Damon blinked, but said, “Yes, I think I can manage that. Is there anything else you’d like?”
“Well — there are a couple of girls who’d be donors — happily — if — well — if there’s any money left — if you could save them…”
Damon said a little sharply, “Of course there’s some money left. I even wrung your share back out of that hag of a landlady.”
“Well, then, there’s that secret that I told you, but I don’t know if you remember.”
“How soon do you think you’ll feel well enough to start?” asked Damon.
24
Stefan woke early. He spent the time from dawn until breakfast just watching Elena, who even in sleep had an inner glow like a golden flame through a faintly rose-colored candle.
At breakfast, everyone was more or less still wrapped up in thoughts of the day before. Meredith showed Matt the picture of her brother, Cristian, the vampire. Matt briefly told Meredith about the inner workings of the Ridgemont court system and painted her a picture of Caroline as werewolf. It was clear that both of them felt safer at the boardinghouse than anywhere else.
And Elena, who had woken up with Stefan’s mind all around her, embracing her, and her own mind still full of light, was completely at a loss for a Plan A or any other letter. She had to be told gently by the others that only one thing made sense.
“Stefan,” Matt said, draining a mug of Mrs. Flowers’s pitch-black coffee. “He’s the only one who might be able to use his mind instead of Post-it Notes on the kids.”
And, “Stefan,” said Meredith. “He’s the only one Shinichi might be afraid of.”
“I’m no use at all,” Elena said sadly. She had no appetite. She had gotten dressed with a feeling of love and compassion toward all humankind and a desire to help protect her hometown, but as everyone pointed out, she was probably going to have to spend the day in the root cellar. Reporters might come to call.
They’re right, Stefan sent to Elena. I’m the only logical person to find out what’s really going on in Fell’s Church.
He actually went while the rest of them were finishing breakfast. Only Elena knew why; only she could feel him at the limits of her telepathic range.
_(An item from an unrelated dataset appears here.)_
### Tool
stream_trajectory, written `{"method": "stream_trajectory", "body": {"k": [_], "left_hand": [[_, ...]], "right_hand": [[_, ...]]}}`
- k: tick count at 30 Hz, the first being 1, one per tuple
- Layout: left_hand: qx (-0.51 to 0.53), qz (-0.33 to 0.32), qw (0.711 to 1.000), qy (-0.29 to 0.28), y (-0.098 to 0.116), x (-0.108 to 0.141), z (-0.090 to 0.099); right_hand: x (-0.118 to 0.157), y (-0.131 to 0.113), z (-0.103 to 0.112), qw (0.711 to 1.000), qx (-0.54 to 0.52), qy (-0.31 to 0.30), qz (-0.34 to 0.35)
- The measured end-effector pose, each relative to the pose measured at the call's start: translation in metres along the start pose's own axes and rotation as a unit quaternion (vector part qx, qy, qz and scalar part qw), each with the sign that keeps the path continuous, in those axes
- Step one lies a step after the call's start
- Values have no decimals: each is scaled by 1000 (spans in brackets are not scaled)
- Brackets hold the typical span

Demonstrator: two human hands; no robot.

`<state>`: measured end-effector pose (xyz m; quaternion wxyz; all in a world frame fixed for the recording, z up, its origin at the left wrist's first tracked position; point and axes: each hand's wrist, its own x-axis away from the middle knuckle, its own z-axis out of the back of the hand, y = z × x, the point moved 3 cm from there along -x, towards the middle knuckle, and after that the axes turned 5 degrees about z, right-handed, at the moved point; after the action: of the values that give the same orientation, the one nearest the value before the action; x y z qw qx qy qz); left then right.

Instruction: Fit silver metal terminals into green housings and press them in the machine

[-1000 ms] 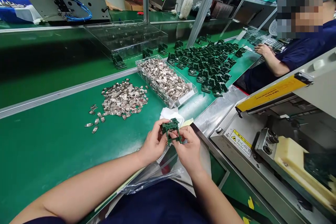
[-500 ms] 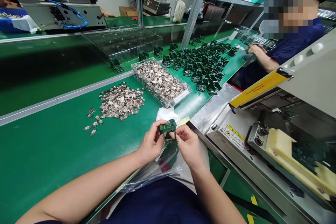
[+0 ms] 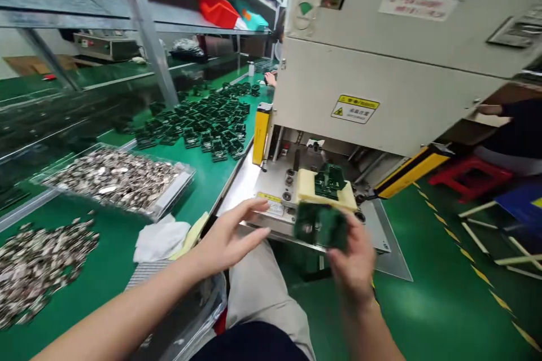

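My right hand (image 3: 355, 262) grips a dark green circuit board (image 3: 317, 225), blurred by motion, between thumb and fingers. The board is held just in front of a cream-coloured fixture (image 3: 305, 187) on the bed of a grey press (image 3: 313, 82). Another green board assembly (image 3: 329, 180) sits on that fixture. To the left, my left hand (image 3: 226, 240) is empty, its fingers and thumb apart, near the front edge of the press bed.
Left on the green bench stand a clear tray of small metal parts (image 3: 169, 194), a loose metal heap (image 3: 42, 265) and a white cloth (image 3: 161, 240). Many green boards (image 3: 207, 121) lie behind. Yellow-and-black guards (image 3: 261, 135) flank the press opening. A red stool (image 3: 472, 175) stands right.
My view has swung right from the bench to the press. The board, held in both hands before, is now in my right hand alone; my left hand has let go and opened.
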<state>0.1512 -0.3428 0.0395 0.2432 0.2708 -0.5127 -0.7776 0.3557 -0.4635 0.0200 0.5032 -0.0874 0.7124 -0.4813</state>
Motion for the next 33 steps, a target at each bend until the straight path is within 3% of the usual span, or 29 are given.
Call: {"method": "stream_trajectory", "body": {"k": [2,4,6,9,12,15,18,20,24,27,29,30,32,33], "left_hand": [[-40,-48,998,3,16,-52,-24],[-73,-62,995,1,26,-100,-49],[-82,-38,996,-12,31,-138,-70],[-17,2,1000,-15,35,-164,-82],[99,1,995,17,38,-149,-62],[117,18,992,35,27,-100,-23],[57,86,994,48,-3,-40,18],[28,146,988,50,-30,-6,36],[30,179,983,1,-69,24,40],[50,180,981,-49,-85,19,29],[73,168,979,-86,-90,10,23],[83,160,978,-103,-92,5,22],[95,150,977,-122,-94,-2,22],[98,149,976,-123,-93,-4,23]], "right_hand": [[-3,7,53,976,20,216,-14],[-6,14,88,947,38,317,-27],[-14,18,106,947,58,314,-41],[-34,24,110,967,90,232,-55],[-63,29,97,981,146,113,-60],[-92,34,78,967,241,-33,-77],[-111,37,62,934,315,-145,-90],[-114,38,56,924,329,-173,-92],[-98,34,62,920,359,-147,-59],[-60,32,98,895,445,-8,-8],[-21,36,136,855,499,126,-64],[0,41,153,850,490,148,-125],[36,50,176,872,398,175,-224],[47,53,179,889,349,177,-237]]}}
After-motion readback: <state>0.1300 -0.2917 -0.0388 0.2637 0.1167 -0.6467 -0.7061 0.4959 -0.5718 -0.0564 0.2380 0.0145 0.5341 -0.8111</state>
Stefan was hunting. He drove into the New Wood, got out, and finally startled a rabbit out of the brush. He Influenced it to rest and not be frightened.
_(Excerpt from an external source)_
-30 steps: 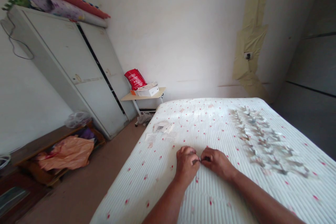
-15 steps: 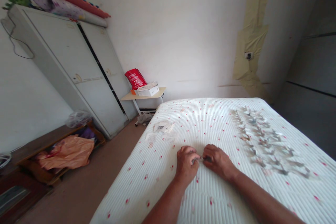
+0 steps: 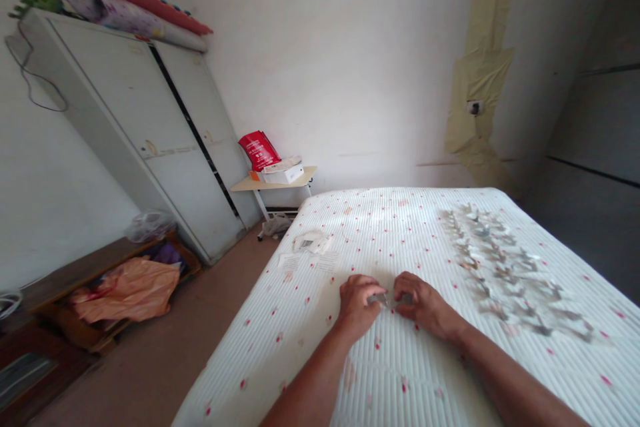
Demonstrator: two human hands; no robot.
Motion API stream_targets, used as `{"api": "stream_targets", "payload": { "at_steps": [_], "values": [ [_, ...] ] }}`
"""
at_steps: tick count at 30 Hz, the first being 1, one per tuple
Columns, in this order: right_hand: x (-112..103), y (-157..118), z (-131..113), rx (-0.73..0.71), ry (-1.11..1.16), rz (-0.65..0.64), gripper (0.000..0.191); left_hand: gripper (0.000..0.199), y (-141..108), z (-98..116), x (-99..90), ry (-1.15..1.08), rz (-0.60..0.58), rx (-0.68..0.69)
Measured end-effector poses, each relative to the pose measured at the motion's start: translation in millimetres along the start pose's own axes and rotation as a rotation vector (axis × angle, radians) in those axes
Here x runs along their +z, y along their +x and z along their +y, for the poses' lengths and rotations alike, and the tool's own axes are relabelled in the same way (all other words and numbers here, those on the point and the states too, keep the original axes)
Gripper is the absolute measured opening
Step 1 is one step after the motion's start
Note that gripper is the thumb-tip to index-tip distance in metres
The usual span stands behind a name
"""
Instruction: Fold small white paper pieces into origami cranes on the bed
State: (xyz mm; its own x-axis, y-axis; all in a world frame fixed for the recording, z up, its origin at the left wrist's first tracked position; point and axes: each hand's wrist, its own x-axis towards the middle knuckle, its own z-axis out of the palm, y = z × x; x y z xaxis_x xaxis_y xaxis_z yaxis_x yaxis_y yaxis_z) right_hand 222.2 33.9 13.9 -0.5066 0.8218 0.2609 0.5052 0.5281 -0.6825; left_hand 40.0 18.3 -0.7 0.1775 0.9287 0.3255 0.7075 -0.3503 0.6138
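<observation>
A small grey-and-white folded paper piece [image 3: 386,300] is pinched between my left hand [image 3: 357,307] and my right hand [image 3: 423,305], just above the white quilted mattress [image 3: 400,373] with red flecks. Both hands hold its opposite ends, and my fingers hide part of it. To the right of my right hand lie several rows of similar folded paper figures [image 3: 505,267]. Some loose white papers [image 3: 313,242] rest towards the far left of the mattress.
The mattress edge runs along the left, above a brown floor [image 3: 165,340]. Beyond stand a grey metal wardrobe [image 3: 150,140] and a small side table [image 3: 273,178] with a red bag [image 3: 259,150] and a white box [image 3: 284,174]. A low wooden shelf [image 3: 90,293] holds orange plastic.
My hands have moved slightly up and to the right, and they sit a little further apart. More of the folded paper piece now shows between them.
</observation>
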Motion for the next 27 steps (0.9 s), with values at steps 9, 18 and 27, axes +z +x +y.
{"api": "stream_targets", "payload": {
  "at_steps": [9, 18, 27],
  "values": [
    [-4.9, 0.8, -0.1, -0.002, 0.097, 0.003, 0.014, 0.014, 10.4, 1.7, -0.6, -0.020, -0.152, -0.047],
    [-3.0, -0.3, -3.0, 0.012, 0.075, -0.016, 0.017, 0.012, 9.8, 0.2, 1.9, -0.016, -0.149, -0.063],
    [10.1, 1.9, -7.9, -0.051, -0.024, 0.039, 0.009, 0.012, 8.5, -0.1, 2.3, -0.021, -0.085, -0.063]
  ]
}}
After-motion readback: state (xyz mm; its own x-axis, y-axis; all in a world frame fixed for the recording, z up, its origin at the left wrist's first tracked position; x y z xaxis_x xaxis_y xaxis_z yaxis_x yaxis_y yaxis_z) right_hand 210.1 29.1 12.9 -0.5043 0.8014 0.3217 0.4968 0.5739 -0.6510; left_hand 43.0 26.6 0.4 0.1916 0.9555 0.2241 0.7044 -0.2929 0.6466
Surreptitiously, in this thin woodland without cover, he took a little blood from it… and choked.
It tasted like some kind of hideous liquid flavored with rodent. Was a rabbit a rodent? He had been lucky enough to find a rat one day in his prison cell and it had tasted vaguely like this.
But now, for days, he had been drinking human blood. Not just that, but the rich, potent blood of strong, adventurous, and in several cases paranormally talented individuals — the crème de la crème. How could he have gotten used to it so quickly?
It shamed him now, to think of what he’d taken. Elena’s blood, of course, was enough to drive any vampire wild. And Meredith, whose blood had the deep crimson taste of some primordial ocean, and Bonnie, who tasted like a telepath’s dessert.
And finally Matt, the All-American red-blooded boy.
They’d fed him and fed him by the hour, far past what he needed to survive.
They’d fed him until he’d begun to heal, and seeing that he was healing, they’d fed him more. And it had gone on and on, ending with Elena last night — Elena, whose hair was taking on a silvery cast and whose blue eyes seemed almost radiant.
Back in the Dark Dimension, Damon hadn’t exercised any restraint at all. Elena hadn’t exercised any on her own behalf.
That silvery cast…Stefan’s stomach clenched when he thought about it, about the last time he’d seen her hair that way. She’d been dead then. On her feet, but dead just the same.
Stefan let the rabbit scamper away. He was taking another oath. He must not make Elena into a vampire again. That meant no significant blood exchange between the two of them for at least a week — either giving or taking might tip her over the edge.